Ronaldo “Jacare” Souza vs. Luke Rockhold: In terms of statements, former middleweight champion Souza could not have made a stronger one. The decorated grappler showed off his ever-improving standup against Derek Brunson, as he knocked out the Jackson’s Mixed Martial Arts export in 41 seconds. Long hours spent under the wing of trainer Josuel Distak have proven fruitful for the five-time Brazilian jiu-jitsu world champion. Souza will need all of his skills if he plans to avenge his decision loss to Rockhold, the man who dethroned him 11 months ago. Rockhold has successfully defended the title twice since, stopping UFC veteran Keith Jardine on strikes and outpointing Tim Kennedy. The American Kickboxing Academy standout has rattled off nine consecutive victories.

Sarah Kaufman vs. Miesha Tate: Kaufman could only give a figurative shrug of her shoulders following her ill-fated encounter with Rousey. Submitted in less than a minute, the opportunity for which she had waited for nearly two years came and went in a blink.

Still, the loss to Rousey did little to diminish her standing within the women’s 135-pound division, where she remains one of the world’s best. Tate finds herself in a similar position, even after her riveting submission victory over Julie Kedzie. Kaufman outpointed Tate in their May 2009 matchup at Strikeforce Challengers 1. Much has changed in the three years since.
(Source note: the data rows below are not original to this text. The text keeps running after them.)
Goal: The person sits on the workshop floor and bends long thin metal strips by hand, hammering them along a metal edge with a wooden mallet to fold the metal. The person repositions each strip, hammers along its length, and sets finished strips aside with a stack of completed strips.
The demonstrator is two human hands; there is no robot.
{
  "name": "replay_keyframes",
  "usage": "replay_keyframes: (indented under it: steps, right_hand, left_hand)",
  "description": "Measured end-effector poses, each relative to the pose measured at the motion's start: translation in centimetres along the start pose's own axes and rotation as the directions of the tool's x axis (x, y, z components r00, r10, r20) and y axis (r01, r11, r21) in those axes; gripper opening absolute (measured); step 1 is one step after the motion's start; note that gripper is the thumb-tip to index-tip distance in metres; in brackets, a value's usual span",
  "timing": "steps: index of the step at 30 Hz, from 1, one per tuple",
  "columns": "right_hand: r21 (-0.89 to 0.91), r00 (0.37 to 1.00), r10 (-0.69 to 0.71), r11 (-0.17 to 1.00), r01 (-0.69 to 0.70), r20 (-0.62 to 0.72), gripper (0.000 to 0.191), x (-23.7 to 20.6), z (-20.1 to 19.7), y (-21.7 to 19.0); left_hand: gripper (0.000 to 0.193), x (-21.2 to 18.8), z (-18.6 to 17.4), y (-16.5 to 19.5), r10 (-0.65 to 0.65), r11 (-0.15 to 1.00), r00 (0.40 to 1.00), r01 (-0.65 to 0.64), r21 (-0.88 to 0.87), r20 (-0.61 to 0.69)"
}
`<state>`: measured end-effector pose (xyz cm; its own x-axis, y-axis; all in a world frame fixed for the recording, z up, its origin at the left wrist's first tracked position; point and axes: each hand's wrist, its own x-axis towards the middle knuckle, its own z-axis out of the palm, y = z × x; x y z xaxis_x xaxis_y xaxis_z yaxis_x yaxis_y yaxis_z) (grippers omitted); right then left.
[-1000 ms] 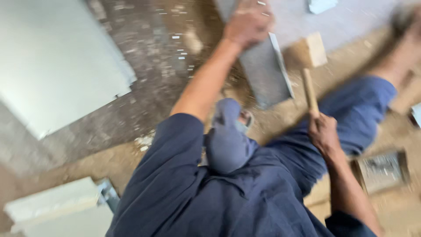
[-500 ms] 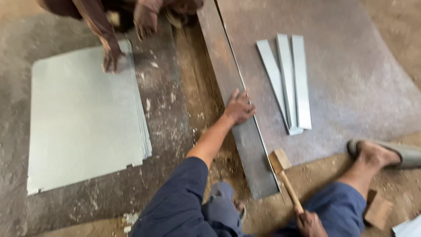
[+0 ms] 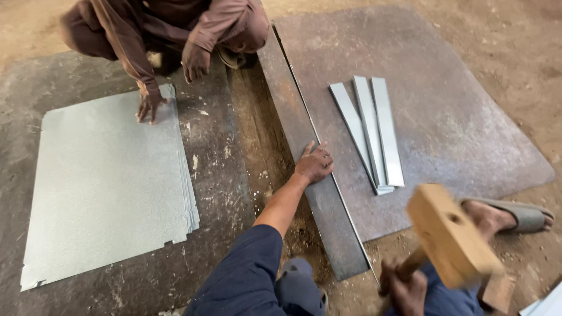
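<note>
My left hand (image 3: 314,164) lies flat, fingers spread, on a long rusty steel bar (image 3: 304,146) that runs along the edge of a big dark steel plate (image 3: 445,111). A thin metal strip (image 3: 345,208) stands along the bar's right edge beside my fingers. My right hand (image 3: 404,287) grips the handle of a wooden mallet (image 3: 453,240), whose blurred head is raised at the lower right. Three grey metal strips (image 3: 372,131) lie side by side on the plate, right of my left hand.
A stack of grey metal sheets (image 3: 108,181) lies on the floor at left. Another person crouches at the top, one hand (image 3: 149,106) on the stack's far corner. My sandalled foot (image 3: 506,213) rests at the plate's near edge.
The view has swung from my body up to the floor and come closer. The mallet has risen from low beside the bar to a raised position. My left hand stays on the bar.
</note>
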<state>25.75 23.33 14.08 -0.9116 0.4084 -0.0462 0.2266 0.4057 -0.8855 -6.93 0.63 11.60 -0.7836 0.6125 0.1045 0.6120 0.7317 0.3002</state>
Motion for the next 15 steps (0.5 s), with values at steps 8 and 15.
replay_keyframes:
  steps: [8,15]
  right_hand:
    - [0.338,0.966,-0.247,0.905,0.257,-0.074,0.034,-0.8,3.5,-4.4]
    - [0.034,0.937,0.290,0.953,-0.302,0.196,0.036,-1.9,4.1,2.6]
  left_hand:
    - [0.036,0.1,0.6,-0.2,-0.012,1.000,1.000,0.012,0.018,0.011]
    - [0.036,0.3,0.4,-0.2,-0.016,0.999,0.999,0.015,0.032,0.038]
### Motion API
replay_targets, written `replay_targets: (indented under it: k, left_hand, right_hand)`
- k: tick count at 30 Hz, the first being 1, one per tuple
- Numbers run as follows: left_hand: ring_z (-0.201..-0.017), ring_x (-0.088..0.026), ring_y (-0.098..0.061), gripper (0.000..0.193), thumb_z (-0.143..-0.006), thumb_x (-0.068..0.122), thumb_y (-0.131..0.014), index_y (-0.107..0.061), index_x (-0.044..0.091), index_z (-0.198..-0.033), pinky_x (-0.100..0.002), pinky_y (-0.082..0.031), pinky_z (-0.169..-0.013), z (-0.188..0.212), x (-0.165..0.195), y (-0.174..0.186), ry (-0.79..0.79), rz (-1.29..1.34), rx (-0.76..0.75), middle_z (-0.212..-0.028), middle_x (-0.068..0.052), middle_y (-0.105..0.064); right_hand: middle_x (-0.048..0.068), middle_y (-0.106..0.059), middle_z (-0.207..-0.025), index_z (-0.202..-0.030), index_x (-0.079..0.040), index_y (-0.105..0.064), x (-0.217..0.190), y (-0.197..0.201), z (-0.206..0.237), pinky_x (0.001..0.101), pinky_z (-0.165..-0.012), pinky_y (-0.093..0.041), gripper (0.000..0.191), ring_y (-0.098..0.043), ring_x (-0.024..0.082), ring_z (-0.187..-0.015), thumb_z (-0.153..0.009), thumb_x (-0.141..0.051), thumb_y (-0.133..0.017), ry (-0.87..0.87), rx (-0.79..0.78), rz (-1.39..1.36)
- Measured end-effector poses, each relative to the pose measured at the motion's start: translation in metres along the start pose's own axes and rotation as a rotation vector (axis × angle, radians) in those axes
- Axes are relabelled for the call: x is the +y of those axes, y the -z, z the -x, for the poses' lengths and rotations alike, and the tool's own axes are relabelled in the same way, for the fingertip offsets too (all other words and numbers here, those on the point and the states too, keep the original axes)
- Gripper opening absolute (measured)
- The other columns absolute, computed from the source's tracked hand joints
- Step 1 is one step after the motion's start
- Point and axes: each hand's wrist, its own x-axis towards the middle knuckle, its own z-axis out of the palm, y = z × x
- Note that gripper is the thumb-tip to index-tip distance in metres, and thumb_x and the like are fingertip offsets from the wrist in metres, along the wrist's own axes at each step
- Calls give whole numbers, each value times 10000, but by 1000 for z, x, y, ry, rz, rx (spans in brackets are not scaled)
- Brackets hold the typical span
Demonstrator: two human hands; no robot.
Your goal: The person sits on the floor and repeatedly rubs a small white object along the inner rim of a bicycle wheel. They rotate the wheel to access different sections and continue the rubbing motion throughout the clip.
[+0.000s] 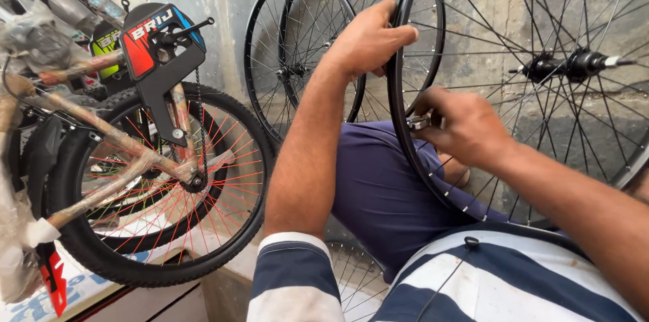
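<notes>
On the lap, head view: left hand (368, 41) wrapped tight around the black rim (400, 102) of the spoked wheel; right hand (463, 126) pinching a small metal spoke tool (419, 122) at the rim. Judging progress: spoke adjusting midway, wheel untyred. Two more bare wheels (297, 44) at the wall, one bicycle (135, 146) left.

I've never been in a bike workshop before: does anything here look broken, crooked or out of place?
Nothing stands out. The left hand grips the rim of a bare spoked wheel while the right hand holds a small metal tool at its spokes. The bicycle on the left is partly wrapped in packing, which looks deliberate, not damaged.
</notes>
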Motion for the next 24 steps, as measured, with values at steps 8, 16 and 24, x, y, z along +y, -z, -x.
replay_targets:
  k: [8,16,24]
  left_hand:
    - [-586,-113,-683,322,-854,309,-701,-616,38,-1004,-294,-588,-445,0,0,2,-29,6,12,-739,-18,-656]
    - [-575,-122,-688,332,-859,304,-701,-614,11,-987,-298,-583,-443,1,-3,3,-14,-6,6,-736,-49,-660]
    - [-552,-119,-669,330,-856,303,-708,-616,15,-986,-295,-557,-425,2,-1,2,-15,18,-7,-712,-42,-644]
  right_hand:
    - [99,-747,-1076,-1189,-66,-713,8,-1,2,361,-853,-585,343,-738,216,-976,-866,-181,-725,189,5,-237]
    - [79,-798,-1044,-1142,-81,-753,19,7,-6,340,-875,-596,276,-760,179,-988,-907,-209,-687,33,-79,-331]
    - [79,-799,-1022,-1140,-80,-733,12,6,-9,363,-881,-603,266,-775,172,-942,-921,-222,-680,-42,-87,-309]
Tarec Saffiedine vs. Jorge Santiago-Quinn Mulhern winner: Calm, steady and precise, Saffiedine was almost clinical in earning a unanimous verdict over Roger Bowling. The Belgian remains in the discussion regarding a potential title fight against newly crowned welterweight champion Nate Marquardt, but his performance against Bowling lacked the kind of pizzazz for which one hopes when the stakes are high. Perhaps a bit more seasoning is in order. The winner of the Santiago-Mulhern matchup at Strikeforce “Melendez vs. Healy” on Sept. 29 could provide just such an opportunity.

Ovince St. Preux vs. Gian Villante: A physical specimen at 205 pounds, St. Preux delivered a highlight-reel knockout against T.J. Smith. His left hook sent an unconscious Smith crashing to the ground 20 seconds into round three, the Floridian’s head bouncing violently off the canvas. Still, the performance left plenty of room for improvement for the former University of Tennessee linebacker. Villante, who also played football at a high level in college, has quietly pieced together a streak of three consecutive wins and remains one of the few light heavyweights in Strikeforce who can challenge St. Preux athletically.